Además, el BCRA tuvo más éxito en la tarea de “esterilización” de la emisión monetaria a la que lo obliga el descontrol fiscal, pues el Tesoro lo alivió mediante la colocación de los bonos “atados al dólar”. Así, al cierre del año, el Gobierno dice haber “controlado” la situación, al punto que uno de los tantos canales de TV paraoficial destacó que la inflación de este diciembre sería “la más baja de los últimos siete años”.
Pobre consuelo, por varias razones. Llevar la inflación mensual del rango de entre 2 y 2,4% al de 1,6 a 1,8% dista de ser un gran logro. Además, es menos resultado del cuasi congelamiento del dólar que de una recesión que, de hecho, se agravó. El año cerrará con una caída del PBI cercana al 2,5%, pero en el último trimestre la torta productiva se está encogiendo a un ritmo de 4 por ciento, lo que se refleja, por caso, en casos como el cierre de siete plantas frigoríficas. Otro indicador de la profundidad de la recesión es la tasa de desempleo que, -medida con los criterios con los que, hasta las más recientes manipulaciones, la calculaba el Indec- ya supera 10 por ciento.

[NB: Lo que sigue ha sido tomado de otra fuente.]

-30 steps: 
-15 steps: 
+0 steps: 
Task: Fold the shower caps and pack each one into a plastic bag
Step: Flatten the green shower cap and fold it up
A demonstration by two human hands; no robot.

En la columna anterior (“Un final menemista”) decíamos que el Gobierno intentaría “aguantar” 2015 mediante el endeudamiento externo pero el fallido canje de Boden 2015 por Boden 2024 que intentó Kicillof (quien lo presentó inicialmente como una muestra de solvencia y, tras el fracaso, como un indicador de confianza) puso esa opción en entredicho.
Sucede que, en las últimas semanas, la economía mundial fue sacudida por la profundidad de la caída del precio del petróleo, que dejó en terapia intensiva a economías como la rusa, venezolana e iraní, dio nuevo impulso a la revaluación del dólar y produjo remezones en los mercados financieros, en particular en los mercados emergentes.
Limitada la vía del endeudamiento, el recurso que le queda a Kicillof para que la inflación no vuelva a acelerar es seguir indefinidamente con el dólar casi clavado, lo que a su vez refuerza la recesión. El peso es la moneda latinoamericana que menos se depreció en los últimos cinco meses, pese a que la inflación argentina es muy superior a la del vecindario. Eso ahonda la pérdida de competitividad del conjunto de la economía, en especial de las economías regionales, y limita la salida exportadora.
La frutilla del postre de 2014 para el Gobierno son las investigaciones judiciales en torno de la inverosímil cadena hotelera de la familia presidencial, una de las piezas maestras con las que se intentó justificar el fabuloso crecimiento patrimonial “en blanco” de los Kirchner.
El ánimo inquisitivo de los jueces, en parte en respuesta al avance del Gobierno sobre la Justicia mediante el nuevo Código Procesal Penal, disparó a su vez el descabezamiento de la Secretaría de Inteligencia (ex SIDE), desde la cual el Gobierno intentará contrarrestar el avance judicial, ya a las puertas de la ciudadela K.
Tanto es así que Claudio Bonadío, el juez que hoy concentra las iras de CFK, prohibió la salida del país y pidió el inicio del trámite de desafuero y juicio político del ultrakirchnerista fiscal Carlos Gonella (quien, en vez de combatir el lavado de dinero, se dedica a encubrirlo) y se especula con que antes de que termine el verano llame a declarar en la “causa Hotesur” al mismísimo vástago presidencial, Máximo Kirchner.
En este revoltijo de economía, causas judiciales y revuelo en el avispero de los espías termina el primer año K, en el que los salarios perdieron por escándalo la carrera con la inflación, el desempleo aumentó y la economía se contrajo entre 2 y 3 por ciento.
Ojalá que 2015 sea mejor, a pesar de la garra que ponga el Gobierno para procurarse impunidad, incluso al precio de alejar aún más ese país “serio” y “normal” que Néstor Kirchner prometió a principios de 2003, hace ya casi doce años.